Terkait: NVIDIA Meluncurkan Model Fugatto AI Untuk Musik, Suara, dan Efek Suara
Tingkat pengoptimalan ini mengatasi salah satu permasalahan paling umum dalam AI perusahaan —memastikan waktu respons yang cepat tanpa mengorbankan keamanan.
“Bergantung pada interaksi pengguna, banyak LLM atau interaksi berbeda yang dapat dilakukan, dan Anda harus melindungi masing-masing interaksi tersebut,” kata Kari Briski.

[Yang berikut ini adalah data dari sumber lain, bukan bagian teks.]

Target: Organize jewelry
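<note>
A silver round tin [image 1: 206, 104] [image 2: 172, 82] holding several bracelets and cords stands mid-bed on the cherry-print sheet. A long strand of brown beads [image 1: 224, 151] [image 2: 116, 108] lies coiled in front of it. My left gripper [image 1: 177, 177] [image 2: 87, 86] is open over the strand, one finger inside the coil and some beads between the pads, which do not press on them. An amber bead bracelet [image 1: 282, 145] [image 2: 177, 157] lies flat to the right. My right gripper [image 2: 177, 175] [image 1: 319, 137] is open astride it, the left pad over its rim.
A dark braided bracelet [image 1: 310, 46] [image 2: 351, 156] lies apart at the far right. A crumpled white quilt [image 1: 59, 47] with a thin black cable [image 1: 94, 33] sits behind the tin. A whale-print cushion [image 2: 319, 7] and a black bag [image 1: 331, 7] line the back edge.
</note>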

Kasus Penggunaan Perusahaan dan Adopsi Industri
Beberapa perusahaan besar telah memasukkan Pagar Pembatas NeMo ke dalam alur kerja AI mereka untuk meningkatkan keselamatan dan keandalan. Misalnya, Lowe’s, pengecer perbaikan rumah, menggunakannya alat-alat ini untuk meningkatkan interaksi pelanggan dan memastikan keakuratan respons yang dihasilkan AI.
Cerence AI, pemimpin dalam AI otomotif, memanfaatkan layanan mikro untuk mendukung teknologi asisten dalam mobil Guardrails membantu kami memberikan respons yang tepercaya, penuh kewaspadaan, dan bebas halusinasi, sehingga mengamankan model kami dari keluaran yang berbahaya,”jelas Nils Schanz, Wakil Presiden Eksekutif Produk dan Teknologi di Cerence AI.

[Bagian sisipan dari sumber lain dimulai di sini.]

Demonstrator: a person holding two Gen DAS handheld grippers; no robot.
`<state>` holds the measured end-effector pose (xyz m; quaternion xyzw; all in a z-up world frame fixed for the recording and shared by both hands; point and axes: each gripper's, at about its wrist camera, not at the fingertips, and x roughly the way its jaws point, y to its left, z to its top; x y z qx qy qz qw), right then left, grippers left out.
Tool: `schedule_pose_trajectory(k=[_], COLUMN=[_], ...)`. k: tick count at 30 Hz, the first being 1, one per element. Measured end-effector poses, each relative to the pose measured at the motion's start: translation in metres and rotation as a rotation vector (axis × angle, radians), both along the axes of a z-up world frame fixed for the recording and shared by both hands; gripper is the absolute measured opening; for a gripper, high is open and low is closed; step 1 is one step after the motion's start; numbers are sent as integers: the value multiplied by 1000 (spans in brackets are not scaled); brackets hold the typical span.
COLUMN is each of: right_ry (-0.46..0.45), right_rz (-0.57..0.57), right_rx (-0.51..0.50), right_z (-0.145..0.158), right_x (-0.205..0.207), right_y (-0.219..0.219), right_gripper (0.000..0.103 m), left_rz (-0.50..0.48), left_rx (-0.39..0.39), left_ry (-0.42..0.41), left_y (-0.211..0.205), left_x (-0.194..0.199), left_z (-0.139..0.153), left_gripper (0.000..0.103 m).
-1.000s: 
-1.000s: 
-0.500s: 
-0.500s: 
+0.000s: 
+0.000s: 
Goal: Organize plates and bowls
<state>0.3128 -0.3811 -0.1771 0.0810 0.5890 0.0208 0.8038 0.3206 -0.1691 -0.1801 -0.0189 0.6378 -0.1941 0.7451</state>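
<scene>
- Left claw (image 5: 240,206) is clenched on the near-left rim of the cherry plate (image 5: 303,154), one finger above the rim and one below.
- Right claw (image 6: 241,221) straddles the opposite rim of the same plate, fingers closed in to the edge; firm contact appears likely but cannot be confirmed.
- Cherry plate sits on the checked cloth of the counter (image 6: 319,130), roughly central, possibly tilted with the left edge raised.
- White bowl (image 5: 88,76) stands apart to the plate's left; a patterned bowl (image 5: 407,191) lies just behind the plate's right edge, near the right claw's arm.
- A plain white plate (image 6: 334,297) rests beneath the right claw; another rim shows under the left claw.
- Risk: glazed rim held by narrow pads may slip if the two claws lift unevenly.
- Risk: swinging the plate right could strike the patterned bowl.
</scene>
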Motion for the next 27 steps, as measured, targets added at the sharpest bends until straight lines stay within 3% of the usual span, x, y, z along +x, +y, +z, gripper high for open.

Terkait: Microsoft Memotong Pesanan Nvidia GB200, Memprioritaskan GB300 Di Tengah Keterlambatan Produksi
Selain itu, perusahaan seperti Amdocs dan Taskus memanfaatkan alat ini untuk menciptakan sistem AI yang lebih aman dan andal bagi pelanggan keterlibatan dan dukungan. Amdocs, penyedia perangkat lunak global untuk komunikasi dan media, menggunakan NeMo Guardrails untuk meningkatkan interaksi pelanggan berbasis AI.
Inisiatif Sumber Terbuka dan Implikasi yang Lebih Luas
Untuk mendukung pengembang dalam menguji dan meningkatkan keamanan AI, Nvidia telah memperkenalkan Garak, sebuah perangkat sumber terbuka untuk mengidentifikasi kerentanan dalam sistem AI.
Garak menyimulasikan skenario permusuhan, termasuk suntikan cepat dan upaya jailbreak, sehingga memungkinkan organisasi memperkuat model AI mereka terhadap potensi ancaman.
Pengembang juga dapat mengakses tutorial mendetail dan referensi cetak biru untuk menyederhanakan penerapan NeMo Guardrails dan layanan mikro. Resource ini mencakup berbagai kasus penggunaan, mulai dari chatbot layanan pelanggan hingga asisten otomatis di lingkungan retail dan layanan kesehatan.